ESM-1b

ESM-1b (paper, repository) is a transformer protein language model, trained on protein sequence data without label supervision. The model is pretrained on Uniref50 with an unsupervised masked language modeling (MLM) objective, meaning the model is trained to predict amino acids from the surrounding sequence context. This pretraining objective allows ESM-1b to learn generally useful features which can be transferred to downstream prediction tasks. ESM-1b has been evaluated on a variety of tasks related to protein structure and function, including remote homology detection, secondary structure prediction, contact prediction, and prediction of the effect of mutations on function, producing state-of-the-art results.

Model description

The ESM-1b model is based on the RoBERTa architecture and training procedure, using the Uniref50 2018_03 database of protein sequences. Note that the pretraining is on the raw protein sequences only. The training is purely unsupervised -- during training no labels are given related to structure or function.
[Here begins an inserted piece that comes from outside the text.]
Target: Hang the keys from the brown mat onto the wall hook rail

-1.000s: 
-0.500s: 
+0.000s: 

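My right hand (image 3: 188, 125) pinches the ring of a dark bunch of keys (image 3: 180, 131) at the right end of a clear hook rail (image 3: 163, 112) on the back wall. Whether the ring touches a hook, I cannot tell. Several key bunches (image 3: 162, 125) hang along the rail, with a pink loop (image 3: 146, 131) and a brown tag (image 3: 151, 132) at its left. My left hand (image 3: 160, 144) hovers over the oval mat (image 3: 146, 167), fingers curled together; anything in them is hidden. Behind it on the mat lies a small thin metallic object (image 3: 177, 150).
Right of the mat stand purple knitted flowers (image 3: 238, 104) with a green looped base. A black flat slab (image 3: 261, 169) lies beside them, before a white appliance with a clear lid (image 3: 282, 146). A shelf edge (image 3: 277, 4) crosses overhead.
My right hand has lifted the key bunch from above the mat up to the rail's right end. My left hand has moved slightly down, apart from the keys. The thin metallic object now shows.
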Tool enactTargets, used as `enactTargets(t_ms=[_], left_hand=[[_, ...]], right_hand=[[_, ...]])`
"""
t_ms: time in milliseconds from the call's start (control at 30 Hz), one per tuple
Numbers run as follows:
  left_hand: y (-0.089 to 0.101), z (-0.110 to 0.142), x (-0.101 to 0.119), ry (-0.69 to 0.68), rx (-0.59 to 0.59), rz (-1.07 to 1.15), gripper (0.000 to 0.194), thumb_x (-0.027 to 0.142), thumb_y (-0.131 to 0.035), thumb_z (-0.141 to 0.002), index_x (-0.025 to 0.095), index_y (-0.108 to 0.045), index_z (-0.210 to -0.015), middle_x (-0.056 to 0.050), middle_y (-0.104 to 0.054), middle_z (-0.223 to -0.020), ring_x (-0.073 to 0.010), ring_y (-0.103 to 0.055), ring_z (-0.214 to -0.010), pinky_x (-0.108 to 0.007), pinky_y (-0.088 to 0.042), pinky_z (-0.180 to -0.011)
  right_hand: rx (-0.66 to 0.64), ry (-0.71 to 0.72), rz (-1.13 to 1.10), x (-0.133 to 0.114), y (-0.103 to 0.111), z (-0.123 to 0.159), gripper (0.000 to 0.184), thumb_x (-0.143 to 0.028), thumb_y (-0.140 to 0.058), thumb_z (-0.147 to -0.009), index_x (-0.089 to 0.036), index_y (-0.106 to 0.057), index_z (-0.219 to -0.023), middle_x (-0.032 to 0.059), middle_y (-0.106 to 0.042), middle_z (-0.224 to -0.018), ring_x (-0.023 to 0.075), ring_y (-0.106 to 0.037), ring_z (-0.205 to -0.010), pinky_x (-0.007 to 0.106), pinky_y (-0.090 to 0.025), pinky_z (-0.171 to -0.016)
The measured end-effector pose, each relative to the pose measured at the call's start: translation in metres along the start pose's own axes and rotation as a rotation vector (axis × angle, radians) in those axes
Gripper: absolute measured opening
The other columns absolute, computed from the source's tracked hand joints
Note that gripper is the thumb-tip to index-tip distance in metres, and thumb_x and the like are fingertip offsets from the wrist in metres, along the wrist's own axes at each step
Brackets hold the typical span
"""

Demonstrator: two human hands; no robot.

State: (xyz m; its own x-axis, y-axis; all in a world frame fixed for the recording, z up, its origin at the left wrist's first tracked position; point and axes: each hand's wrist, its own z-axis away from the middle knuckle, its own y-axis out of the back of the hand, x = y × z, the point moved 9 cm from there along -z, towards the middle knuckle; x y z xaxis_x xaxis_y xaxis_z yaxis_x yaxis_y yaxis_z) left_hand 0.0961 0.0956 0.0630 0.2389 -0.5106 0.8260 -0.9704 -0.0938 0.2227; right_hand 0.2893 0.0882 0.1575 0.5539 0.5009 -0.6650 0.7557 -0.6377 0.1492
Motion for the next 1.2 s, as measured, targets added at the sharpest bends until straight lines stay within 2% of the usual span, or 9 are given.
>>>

Training is with the masked language modeling objective. The masking follows the procedure of Devlin et al. 2019, randomly masking 15% of the amino acids in the input, and includes the pass-through and random token noise. One architecture difference from the RoBERTa model is that ESM-1b uses pre-activation layer normalization.

The learned representations can be used as features for downstream tasks. For example if you have a dataset of measurements of protein activity you can fit a regression model on the features output by ESM-1b to predict the activity of new sequences. The model can also be fine-tuned.

ESM-1b can infer information about the structure and function of proteins without further supervision, i.e. it is capable of zero-shot transfer to structure and function prediction. Rao et al. 2020 found that the attention heads of ESM-1b directly correspond to contacts in the 3d structure of the protein. Meier et al. 2021 found that ESM-1b can be used to score the effect of sequence variations on protein function.

Intended uses & limitations

The model can be used for feature extraction, fine-tuned on downstream tasks, or used directly to make inferences about the structure and function of protein sequences.

How to use

You can use this model with a pipeline for masked language modeling:

>>> from transformers import ESMForMaskedLM, ESMTokenizer, pipeline
>>> tokenizer = ESMTokenizer.from_pretrained("facebook/esm-1b", do_lower_case=False)
>>> model = ESMForMaskedLM.from_pretrained("facebook/esm-1b")
>>> unmasker = pipeline('fill-mask', model=model, tokenizer=tokenizer)
>>> unmasker('QERLKSIVRILE<mask>SLGYNIVAT')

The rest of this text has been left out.